• _Task to complete_
Scan the listing below for the word "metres" and copy every line that has it.

• _Information shown_
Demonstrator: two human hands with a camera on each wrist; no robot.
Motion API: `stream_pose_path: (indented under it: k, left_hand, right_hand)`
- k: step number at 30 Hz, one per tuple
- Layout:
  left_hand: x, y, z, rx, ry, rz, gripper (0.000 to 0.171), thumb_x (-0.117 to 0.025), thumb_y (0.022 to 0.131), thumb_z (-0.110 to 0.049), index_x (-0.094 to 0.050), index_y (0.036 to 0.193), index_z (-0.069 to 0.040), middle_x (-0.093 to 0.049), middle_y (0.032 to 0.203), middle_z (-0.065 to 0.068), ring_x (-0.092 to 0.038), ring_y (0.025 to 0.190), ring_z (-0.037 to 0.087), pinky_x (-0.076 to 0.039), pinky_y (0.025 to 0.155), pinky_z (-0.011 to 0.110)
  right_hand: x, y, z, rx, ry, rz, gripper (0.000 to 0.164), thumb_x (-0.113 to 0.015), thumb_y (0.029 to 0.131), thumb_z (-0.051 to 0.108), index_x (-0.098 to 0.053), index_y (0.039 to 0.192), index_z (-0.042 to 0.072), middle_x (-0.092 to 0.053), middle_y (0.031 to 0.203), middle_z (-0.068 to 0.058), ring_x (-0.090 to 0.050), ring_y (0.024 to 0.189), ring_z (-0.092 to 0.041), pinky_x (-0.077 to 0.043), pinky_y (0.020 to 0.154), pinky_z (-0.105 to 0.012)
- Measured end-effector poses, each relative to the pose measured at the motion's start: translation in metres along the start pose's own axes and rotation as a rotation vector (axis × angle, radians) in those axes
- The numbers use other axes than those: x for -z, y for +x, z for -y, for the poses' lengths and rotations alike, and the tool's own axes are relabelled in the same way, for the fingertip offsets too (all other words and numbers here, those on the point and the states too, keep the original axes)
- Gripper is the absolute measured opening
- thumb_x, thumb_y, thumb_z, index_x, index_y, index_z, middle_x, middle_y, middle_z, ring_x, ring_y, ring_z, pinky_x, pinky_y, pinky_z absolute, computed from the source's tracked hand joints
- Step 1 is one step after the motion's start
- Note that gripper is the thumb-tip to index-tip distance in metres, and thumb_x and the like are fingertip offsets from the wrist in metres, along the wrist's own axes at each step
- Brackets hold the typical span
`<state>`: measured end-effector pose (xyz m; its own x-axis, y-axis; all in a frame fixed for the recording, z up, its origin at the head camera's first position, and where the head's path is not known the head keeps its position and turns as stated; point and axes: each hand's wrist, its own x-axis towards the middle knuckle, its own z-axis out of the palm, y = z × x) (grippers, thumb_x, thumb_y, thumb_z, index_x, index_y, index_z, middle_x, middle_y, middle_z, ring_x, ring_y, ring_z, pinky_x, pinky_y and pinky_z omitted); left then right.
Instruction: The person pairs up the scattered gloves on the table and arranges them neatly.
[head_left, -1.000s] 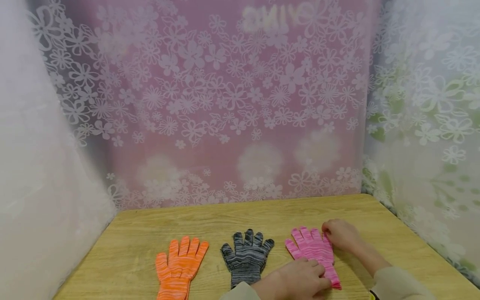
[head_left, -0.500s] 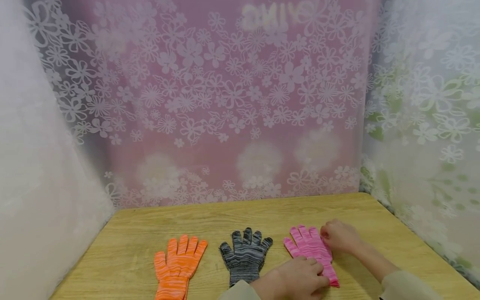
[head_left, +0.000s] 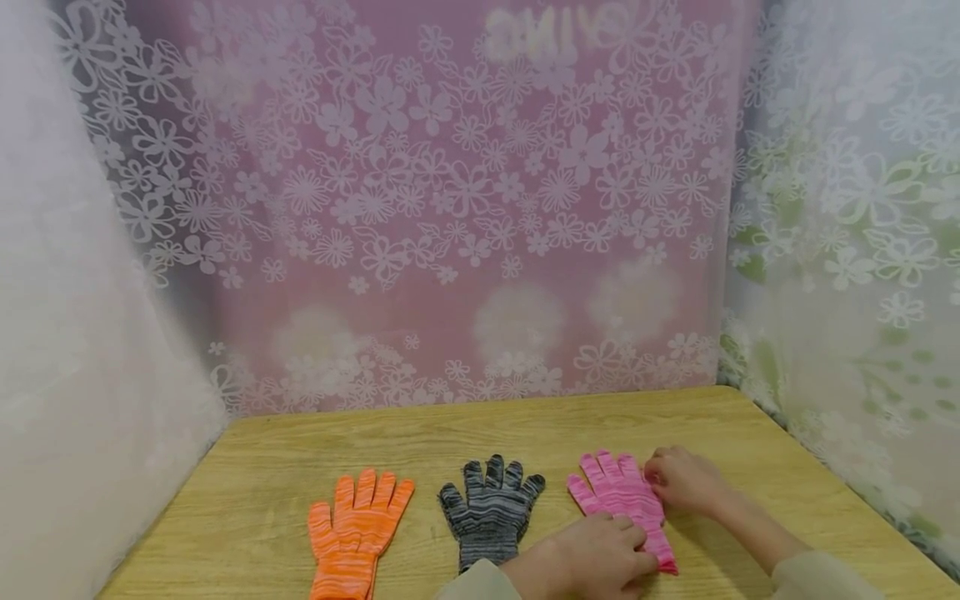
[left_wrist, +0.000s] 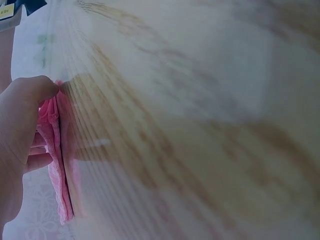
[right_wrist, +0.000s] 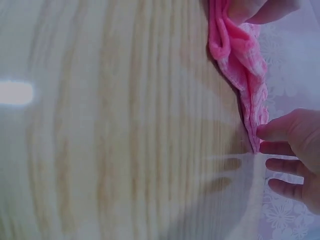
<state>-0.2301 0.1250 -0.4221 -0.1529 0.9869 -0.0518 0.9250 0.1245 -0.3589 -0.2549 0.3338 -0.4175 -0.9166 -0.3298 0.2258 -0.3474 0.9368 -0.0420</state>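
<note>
A pink knitted glove (head_left: 626,498) lies on the table, fingers pointing to the far side. My left hand (head_left: 592,557) is over its lower part, hiding some of the palm; in the left wrist view the thumb (left_wrist: 42,89) sits at one end of the fabric with the fingers farther along. On the glove's right side, my right hand (head_left: 686,479) pinches the edge between thumb and forefinger, and its other fingers (right_wrist: 285,166) spread apart in the right wrist view. To the left lie a dark grey striped glove (head_left: 495,508) and an orange glove (head_left: 356,529).
The wood-grain table (head_left: 262,467) runs back to a pink flower-printed curtain (head_left: 450,250). Pale sheets close in the sides, a plain one (head_left: 90,333) at left and a floral one (head_left: 847,292) at right. My left forearm passes close to the grey glove's cuff.
The right hand has shifted very slightly along the pink glove's right edge, its forearm moving a little right. The left hand and the other gloves stay in place.
</note>
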Motion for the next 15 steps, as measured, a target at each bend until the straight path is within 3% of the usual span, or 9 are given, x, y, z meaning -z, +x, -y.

• _Expected answer_
- Measured end-effector poses, each relative to the pose measured at the motion's start: translation in metres along the start pose's own axes and rotation as a rotation vector (axis × angle, radians) in those axes
- Note that gripper is the thumb-tip to index-tip distance in metres, and thumb_x and the like are fingertip offsets from the wrist in metres, along the wrist's own axes at each step

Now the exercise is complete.